Embora uma das charges mostre a cabeça de Maomé formada por uma bomba, não é isto o que preocupa os muçulmanos. Seria absurdo protestar contra caricaturas, um recurso rotineiro do jornalismo desde priscas eras. Alegam então que a religião islâmica proíbe imagens do profeta ou de Alá. O que não passa de um esfarrapado pretexto para agredir a Europa. Iconografia sobre Maomé é o que não falta no Ocidente e inclusive no mundo árabe. Enciclopédias, livros e jornais publicaram desde sempre imagens de Maomé e só hoje, em 2006, os muçulmanos houveram por bem manifestar indignação.

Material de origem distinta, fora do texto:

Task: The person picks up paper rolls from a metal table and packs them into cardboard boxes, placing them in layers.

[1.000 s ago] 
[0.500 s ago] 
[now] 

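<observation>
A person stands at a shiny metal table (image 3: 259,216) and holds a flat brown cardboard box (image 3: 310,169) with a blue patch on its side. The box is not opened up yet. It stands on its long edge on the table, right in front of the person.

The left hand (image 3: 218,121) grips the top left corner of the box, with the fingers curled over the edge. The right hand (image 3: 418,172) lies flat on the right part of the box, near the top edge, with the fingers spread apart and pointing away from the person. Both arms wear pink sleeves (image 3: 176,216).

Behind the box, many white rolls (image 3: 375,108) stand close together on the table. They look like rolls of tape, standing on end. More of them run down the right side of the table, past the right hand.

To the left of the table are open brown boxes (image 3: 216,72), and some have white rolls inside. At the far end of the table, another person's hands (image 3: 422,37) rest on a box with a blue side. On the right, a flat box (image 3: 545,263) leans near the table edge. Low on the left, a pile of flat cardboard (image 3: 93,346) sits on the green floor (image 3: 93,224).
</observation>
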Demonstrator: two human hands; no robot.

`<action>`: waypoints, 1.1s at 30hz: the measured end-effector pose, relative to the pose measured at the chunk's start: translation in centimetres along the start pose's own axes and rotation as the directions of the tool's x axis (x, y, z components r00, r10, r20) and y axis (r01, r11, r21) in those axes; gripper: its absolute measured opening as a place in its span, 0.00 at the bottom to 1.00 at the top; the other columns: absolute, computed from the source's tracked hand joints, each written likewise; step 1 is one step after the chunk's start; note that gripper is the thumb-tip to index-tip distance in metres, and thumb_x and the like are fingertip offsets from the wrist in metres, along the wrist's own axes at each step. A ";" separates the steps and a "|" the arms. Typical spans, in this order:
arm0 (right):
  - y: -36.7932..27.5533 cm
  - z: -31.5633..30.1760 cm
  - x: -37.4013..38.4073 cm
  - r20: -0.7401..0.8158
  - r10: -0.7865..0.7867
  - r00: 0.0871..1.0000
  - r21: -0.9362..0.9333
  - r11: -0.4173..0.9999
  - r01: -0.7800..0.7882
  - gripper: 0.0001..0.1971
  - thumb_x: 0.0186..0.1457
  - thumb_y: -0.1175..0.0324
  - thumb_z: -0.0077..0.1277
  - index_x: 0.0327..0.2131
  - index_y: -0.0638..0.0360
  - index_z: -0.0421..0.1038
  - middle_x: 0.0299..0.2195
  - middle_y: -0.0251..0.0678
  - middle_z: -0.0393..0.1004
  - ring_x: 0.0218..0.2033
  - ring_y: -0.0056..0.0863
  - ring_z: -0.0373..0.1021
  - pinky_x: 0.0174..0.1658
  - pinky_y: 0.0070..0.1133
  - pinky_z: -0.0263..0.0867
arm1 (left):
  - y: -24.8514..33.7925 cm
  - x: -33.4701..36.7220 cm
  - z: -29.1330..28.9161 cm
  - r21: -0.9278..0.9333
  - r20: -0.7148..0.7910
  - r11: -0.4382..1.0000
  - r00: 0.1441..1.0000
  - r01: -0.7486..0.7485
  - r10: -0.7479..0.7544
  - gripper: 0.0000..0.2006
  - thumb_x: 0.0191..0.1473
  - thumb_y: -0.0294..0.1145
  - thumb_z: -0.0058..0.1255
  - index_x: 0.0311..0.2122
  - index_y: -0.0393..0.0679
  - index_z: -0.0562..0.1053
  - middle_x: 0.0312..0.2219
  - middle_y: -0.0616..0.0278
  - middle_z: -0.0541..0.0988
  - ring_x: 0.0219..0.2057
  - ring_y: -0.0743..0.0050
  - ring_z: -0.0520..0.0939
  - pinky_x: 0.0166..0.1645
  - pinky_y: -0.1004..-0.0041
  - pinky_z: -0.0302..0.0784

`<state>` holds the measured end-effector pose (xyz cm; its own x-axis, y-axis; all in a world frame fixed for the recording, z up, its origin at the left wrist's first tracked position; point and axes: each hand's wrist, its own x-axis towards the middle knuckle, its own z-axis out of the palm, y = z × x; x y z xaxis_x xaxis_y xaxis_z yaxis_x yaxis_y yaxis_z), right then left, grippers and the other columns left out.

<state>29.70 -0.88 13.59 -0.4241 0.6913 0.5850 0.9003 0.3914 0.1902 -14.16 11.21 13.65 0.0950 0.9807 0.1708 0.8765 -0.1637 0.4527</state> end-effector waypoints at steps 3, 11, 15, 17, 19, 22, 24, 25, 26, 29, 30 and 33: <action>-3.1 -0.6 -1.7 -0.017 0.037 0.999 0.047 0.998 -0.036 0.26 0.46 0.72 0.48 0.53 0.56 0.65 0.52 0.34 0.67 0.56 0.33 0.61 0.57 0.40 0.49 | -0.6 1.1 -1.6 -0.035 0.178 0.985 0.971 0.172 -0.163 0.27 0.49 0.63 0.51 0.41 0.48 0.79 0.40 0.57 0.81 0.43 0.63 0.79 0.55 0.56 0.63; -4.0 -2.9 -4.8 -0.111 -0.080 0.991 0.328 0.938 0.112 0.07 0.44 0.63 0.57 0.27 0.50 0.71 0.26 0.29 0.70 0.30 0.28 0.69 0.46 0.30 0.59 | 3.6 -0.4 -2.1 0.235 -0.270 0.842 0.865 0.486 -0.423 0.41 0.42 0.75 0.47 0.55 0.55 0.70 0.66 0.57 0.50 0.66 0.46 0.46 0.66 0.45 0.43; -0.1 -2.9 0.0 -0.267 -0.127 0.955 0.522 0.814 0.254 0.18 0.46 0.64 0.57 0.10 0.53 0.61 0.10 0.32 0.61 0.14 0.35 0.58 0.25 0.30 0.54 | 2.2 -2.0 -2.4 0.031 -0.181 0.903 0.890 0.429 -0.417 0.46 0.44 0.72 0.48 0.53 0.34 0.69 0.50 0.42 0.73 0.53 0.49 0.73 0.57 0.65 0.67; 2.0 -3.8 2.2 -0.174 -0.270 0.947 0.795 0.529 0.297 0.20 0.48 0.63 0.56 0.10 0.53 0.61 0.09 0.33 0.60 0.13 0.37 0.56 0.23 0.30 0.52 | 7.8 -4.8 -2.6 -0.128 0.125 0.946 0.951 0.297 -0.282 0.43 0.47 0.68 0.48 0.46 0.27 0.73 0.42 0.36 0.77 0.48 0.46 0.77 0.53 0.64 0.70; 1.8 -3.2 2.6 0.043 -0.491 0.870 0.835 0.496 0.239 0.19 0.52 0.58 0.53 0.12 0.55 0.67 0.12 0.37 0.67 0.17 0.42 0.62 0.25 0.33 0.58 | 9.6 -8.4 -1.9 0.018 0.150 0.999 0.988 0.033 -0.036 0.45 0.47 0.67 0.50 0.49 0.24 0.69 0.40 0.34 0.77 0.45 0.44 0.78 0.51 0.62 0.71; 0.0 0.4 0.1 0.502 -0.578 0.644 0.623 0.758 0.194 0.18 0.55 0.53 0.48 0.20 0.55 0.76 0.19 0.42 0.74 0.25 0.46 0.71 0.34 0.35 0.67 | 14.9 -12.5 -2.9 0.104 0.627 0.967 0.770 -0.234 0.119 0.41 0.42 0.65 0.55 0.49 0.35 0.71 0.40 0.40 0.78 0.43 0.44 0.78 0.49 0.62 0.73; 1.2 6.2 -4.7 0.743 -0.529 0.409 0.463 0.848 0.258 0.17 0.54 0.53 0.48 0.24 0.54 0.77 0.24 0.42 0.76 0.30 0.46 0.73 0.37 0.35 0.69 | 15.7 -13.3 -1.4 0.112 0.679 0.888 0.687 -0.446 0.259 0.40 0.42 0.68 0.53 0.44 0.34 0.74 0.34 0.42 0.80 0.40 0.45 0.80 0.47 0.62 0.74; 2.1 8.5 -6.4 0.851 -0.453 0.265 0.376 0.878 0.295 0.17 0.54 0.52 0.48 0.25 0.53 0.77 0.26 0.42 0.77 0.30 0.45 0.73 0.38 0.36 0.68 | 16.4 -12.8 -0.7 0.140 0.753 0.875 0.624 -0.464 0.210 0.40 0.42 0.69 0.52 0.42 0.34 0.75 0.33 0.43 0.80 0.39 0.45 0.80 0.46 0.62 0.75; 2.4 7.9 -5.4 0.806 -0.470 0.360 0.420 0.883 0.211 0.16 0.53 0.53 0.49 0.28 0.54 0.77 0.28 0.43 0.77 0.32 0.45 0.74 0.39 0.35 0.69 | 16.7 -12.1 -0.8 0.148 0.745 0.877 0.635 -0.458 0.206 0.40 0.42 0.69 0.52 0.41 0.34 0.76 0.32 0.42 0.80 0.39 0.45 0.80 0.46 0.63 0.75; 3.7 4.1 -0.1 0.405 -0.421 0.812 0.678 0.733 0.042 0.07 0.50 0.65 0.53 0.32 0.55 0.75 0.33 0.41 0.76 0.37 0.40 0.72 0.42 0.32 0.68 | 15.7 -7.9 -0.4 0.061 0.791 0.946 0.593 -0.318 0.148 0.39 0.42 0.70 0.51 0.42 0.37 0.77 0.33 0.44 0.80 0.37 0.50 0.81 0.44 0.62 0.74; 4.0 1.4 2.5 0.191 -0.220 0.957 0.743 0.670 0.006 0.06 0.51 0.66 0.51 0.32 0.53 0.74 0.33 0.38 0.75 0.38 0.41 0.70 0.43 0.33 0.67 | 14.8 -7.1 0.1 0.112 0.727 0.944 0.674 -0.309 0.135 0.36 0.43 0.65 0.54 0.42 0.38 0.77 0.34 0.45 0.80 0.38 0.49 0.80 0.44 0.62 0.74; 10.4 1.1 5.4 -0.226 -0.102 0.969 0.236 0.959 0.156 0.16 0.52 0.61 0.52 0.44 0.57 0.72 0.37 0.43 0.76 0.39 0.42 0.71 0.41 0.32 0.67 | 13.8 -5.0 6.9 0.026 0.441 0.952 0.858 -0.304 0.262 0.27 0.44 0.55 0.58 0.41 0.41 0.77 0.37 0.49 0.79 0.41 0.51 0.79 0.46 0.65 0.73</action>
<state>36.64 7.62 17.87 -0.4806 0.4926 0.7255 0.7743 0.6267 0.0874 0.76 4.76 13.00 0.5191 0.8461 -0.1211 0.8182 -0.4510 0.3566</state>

Hipocrisia deslavada.
Sem ir muito longe, dou dois passos até minhas estantes e apanho o Diccionario Literario Bompiani, editado em Barcelona, 1963. No segundo volume de Autores, no verbete Mahoma, há nove gravuras do profeta, na maioria da Universidade de Edimburgo, desde seu nascimento até a colocação da pedra negra na Caaba e o encontro com o arcanjo Gabriel. Estas duas últimas gravuras estão em miniaturas de manuscritos árabes. Há também uma miniatura persa do século XV, na qual Maomé monta um camelo ante sua mulher Khadigia. Ou seja, mesmo em universo muçulmano a imagem do profeta já era reproduzida. Este soberbo dicionário (15 volumes) está publicado nas principais línguas da Europa e nunca vi muçulmano algum condená-lo por blasfêmia. A julgar-se pela escalada da violência, vão acabar pedindo a proibição da Divina Comédia, onde Dante joga o profeta no oitavo círculo do Inferno, destinado aos semeadores de discórdia.